What you are asked to do » How many lines of the entries below include the word "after"? Answer with the number alone.

(Stored data entries)

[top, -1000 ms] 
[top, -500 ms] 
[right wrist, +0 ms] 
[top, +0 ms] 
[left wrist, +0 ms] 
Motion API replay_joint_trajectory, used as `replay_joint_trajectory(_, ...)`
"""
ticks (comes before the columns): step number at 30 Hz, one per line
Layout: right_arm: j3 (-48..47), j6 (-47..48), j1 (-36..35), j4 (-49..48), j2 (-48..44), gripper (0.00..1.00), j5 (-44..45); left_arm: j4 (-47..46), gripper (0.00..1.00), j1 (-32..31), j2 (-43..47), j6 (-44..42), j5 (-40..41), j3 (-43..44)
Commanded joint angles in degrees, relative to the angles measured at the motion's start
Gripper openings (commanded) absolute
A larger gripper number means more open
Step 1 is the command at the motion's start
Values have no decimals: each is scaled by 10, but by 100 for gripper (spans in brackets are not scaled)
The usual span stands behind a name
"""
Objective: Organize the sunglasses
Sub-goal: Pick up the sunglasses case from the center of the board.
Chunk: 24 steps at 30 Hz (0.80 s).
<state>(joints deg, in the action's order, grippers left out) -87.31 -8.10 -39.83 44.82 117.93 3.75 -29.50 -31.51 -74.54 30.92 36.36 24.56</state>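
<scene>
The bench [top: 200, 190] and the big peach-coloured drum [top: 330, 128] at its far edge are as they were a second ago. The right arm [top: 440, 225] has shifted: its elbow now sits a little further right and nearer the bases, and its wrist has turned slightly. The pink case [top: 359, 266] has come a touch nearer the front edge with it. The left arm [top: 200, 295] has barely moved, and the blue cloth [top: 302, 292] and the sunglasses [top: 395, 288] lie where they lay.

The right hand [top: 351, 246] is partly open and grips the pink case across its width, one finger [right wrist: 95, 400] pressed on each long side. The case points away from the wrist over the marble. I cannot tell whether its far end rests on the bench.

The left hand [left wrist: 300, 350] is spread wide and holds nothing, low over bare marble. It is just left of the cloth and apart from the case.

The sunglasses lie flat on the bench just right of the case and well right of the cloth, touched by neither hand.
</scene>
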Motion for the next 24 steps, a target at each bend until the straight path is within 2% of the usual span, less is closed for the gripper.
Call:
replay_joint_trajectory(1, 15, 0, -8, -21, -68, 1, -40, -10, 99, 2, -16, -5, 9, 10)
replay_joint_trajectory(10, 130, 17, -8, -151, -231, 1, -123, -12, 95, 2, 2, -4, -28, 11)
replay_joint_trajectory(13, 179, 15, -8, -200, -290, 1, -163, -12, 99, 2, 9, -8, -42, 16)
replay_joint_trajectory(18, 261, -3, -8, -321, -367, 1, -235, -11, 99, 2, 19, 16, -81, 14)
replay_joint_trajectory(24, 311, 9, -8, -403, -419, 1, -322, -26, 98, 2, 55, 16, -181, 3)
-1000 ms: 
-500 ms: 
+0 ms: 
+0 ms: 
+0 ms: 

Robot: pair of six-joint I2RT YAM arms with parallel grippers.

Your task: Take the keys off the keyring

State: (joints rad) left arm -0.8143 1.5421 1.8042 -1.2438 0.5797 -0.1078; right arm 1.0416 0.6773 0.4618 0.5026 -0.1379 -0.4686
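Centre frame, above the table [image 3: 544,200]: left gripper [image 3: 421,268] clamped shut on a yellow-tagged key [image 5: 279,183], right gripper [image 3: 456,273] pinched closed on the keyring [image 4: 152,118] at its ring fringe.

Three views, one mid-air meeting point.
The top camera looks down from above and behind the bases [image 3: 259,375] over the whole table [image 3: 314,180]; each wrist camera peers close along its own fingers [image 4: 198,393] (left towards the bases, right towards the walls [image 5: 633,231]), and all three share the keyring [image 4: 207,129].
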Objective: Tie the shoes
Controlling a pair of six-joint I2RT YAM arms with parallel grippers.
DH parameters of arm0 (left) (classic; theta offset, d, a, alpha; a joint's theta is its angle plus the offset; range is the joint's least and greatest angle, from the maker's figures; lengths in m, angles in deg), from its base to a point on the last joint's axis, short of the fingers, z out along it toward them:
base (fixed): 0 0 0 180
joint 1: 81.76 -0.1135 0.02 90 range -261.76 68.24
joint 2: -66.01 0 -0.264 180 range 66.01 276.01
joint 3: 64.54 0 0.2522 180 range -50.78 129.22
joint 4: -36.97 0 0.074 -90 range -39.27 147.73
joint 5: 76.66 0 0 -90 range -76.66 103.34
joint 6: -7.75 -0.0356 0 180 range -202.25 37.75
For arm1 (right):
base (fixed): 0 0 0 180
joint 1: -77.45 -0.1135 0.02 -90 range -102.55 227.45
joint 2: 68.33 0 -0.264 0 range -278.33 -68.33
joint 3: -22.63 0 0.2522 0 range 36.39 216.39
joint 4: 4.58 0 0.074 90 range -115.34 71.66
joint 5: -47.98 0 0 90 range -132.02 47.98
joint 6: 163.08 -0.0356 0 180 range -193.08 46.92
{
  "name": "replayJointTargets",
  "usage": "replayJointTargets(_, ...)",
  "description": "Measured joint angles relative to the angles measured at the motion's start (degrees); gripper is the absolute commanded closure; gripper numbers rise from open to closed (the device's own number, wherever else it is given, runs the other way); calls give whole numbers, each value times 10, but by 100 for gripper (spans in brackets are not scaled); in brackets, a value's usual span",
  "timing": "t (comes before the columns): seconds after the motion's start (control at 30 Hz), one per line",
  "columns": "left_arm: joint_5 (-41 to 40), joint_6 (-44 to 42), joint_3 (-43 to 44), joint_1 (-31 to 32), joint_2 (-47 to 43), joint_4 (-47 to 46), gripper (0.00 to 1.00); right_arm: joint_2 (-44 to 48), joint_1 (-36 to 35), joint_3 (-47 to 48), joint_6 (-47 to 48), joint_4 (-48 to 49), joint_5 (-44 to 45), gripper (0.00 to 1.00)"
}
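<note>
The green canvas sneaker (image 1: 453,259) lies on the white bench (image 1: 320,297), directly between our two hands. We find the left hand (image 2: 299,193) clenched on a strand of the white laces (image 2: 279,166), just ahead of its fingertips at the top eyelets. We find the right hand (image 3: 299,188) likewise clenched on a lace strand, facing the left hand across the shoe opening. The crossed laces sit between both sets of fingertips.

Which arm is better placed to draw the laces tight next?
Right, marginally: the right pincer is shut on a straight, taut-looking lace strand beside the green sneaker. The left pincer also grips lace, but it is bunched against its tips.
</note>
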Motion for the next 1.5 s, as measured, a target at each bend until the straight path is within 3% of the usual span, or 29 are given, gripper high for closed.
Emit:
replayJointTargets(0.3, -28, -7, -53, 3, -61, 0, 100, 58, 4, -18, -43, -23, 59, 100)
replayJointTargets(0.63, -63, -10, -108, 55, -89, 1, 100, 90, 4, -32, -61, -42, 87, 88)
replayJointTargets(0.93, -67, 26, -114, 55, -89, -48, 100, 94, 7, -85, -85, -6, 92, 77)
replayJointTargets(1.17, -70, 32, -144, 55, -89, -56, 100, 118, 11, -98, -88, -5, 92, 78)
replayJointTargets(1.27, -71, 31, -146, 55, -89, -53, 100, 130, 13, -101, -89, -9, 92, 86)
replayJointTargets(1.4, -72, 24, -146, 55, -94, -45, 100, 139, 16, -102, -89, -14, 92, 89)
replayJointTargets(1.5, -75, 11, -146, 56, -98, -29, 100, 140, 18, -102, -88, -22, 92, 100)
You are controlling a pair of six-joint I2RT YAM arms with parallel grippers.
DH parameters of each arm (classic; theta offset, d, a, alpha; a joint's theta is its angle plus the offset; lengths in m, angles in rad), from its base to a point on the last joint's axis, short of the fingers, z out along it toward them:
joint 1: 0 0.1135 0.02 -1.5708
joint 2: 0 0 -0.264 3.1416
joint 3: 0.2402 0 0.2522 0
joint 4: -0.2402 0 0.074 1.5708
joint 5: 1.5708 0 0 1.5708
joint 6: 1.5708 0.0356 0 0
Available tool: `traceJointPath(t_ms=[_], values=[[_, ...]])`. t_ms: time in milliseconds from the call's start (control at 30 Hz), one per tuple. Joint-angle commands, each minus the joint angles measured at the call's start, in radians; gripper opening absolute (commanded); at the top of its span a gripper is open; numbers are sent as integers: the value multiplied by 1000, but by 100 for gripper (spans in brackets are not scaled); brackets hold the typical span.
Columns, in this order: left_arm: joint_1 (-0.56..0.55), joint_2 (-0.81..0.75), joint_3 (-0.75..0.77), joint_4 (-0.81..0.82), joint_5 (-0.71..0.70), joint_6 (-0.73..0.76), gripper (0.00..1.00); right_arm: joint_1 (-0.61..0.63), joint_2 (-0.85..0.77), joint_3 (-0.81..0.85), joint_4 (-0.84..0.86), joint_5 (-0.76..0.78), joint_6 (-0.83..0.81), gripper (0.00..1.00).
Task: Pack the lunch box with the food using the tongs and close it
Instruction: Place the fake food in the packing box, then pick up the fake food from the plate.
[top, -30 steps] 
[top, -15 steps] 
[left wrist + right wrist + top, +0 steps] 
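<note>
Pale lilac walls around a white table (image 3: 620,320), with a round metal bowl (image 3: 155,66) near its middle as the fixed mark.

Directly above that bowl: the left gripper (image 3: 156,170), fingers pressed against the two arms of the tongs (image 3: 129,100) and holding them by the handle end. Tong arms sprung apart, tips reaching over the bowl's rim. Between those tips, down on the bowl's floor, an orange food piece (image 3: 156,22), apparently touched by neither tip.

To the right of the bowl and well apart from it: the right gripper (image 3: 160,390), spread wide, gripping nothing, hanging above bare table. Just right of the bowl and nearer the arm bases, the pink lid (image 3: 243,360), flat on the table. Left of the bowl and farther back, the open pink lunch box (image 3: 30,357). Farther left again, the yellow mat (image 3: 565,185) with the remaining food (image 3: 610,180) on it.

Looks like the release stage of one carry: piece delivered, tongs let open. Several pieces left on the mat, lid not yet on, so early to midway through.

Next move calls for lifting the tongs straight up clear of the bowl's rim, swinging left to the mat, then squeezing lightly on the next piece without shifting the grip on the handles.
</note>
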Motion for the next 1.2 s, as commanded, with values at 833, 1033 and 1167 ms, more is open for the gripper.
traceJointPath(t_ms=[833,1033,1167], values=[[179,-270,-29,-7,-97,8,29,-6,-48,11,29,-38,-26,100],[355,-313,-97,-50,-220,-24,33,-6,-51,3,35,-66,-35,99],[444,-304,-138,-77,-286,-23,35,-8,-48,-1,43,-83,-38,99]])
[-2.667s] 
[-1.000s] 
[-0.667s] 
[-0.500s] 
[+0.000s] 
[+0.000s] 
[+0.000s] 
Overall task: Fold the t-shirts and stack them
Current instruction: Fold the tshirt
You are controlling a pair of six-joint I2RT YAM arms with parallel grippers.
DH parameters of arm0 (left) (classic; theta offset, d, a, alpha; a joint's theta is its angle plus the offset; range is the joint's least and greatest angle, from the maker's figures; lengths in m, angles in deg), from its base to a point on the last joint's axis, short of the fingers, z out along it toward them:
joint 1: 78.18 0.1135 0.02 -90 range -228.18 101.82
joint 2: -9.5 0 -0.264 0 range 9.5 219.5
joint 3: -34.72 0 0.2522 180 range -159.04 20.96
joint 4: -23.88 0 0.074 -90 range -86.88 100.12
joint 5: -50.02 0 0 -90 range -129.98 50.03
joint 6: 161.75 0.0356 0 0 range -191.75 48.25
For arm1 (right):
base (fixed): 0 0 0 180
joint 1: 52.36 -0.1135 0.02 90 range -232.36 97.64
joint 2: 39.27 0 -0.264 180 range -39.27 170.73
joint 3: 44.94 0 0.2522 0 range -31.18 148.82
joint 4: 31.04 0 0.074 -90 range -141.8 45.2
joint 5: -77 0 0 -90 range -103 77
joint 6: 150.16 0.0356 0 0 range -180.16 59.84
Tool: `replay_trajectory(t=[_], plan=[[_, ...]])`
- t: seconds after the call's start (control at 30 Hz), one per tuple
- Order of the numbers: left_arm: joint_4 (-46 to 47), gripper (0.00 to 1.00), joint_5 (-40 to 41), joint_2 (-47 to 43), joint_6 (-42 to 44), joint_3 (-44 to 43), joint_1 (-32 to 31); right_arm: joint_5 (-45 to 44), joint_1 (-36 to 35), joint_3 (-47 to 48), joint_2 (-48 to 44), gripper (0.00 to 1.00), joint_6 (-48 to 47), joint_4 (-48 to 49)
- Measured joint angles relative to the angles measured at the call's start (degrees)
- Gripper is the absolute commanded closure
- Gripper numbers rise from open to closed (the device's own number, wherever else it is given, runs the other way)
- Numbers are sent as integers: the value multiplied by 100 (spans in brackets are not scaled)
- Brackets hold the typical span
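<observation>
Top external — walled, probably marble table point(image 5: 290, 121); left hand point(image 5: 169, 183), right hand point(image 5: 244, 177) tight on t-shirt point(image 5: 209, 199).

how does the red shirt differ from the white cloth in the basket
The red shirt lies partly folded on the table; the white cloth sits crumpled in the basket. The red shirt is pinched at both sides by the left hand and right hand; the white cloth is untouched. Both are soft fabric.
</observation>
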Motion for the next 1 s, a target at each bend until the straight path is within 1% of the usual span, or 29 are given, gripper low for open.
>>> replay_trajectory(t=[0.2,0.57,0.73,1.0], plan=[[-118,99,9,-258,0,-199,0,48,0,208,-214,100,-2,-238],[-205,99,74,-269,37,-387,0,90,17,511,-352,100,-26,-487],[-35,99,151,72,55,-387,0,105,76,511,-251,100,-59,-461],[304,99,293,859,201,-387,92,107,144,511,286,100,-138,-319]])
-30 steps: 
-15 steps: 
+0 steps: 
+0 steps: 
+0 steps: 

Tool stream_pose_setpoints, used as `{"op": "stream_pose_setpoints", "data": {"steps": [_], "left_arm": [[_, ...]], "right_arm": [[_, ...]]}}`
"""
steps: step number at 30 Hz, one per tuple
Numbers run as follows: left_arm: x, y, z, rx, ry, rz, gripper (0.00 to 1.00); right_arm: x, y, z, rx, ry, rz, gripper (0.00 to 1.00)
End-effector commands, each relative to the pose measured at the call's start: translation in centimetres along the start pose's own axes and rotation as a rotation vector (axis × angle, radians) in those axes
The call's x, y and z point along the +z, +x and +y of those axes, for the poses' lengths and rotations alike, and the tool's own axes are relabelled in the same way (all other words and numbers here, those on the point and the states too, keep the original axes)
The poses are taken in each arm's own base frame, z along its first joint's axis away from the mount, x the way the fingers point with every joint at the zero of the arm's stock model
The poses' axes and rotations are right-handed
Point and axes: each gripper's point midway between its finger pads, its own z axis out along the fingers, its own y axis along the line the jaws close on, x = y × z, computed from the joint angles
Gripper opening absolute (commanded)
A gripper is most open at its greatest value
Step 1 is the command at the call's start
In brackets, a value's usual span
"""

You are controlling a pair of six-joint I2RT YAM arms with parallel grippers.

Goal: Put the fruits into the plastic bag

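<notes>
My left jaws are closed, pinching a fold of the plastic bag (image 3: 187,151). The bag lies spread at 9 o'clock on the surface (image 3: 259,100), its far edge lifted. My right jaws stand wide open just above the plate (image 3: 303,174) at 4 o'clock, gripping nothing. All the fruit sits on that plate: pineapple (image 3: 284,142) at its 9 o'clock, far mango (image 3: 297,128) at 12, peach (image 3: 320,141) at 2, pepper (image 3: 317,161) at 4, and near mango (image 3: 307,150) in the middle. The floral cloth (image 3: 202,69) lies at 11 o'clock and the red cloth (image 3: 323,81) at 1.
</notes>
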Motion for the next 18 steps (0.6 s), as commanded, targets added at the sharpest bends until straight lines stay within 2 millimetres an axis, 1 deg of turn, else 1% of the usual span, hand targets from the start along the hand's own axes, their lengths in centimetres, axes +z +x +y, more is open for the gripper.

Answer below » 2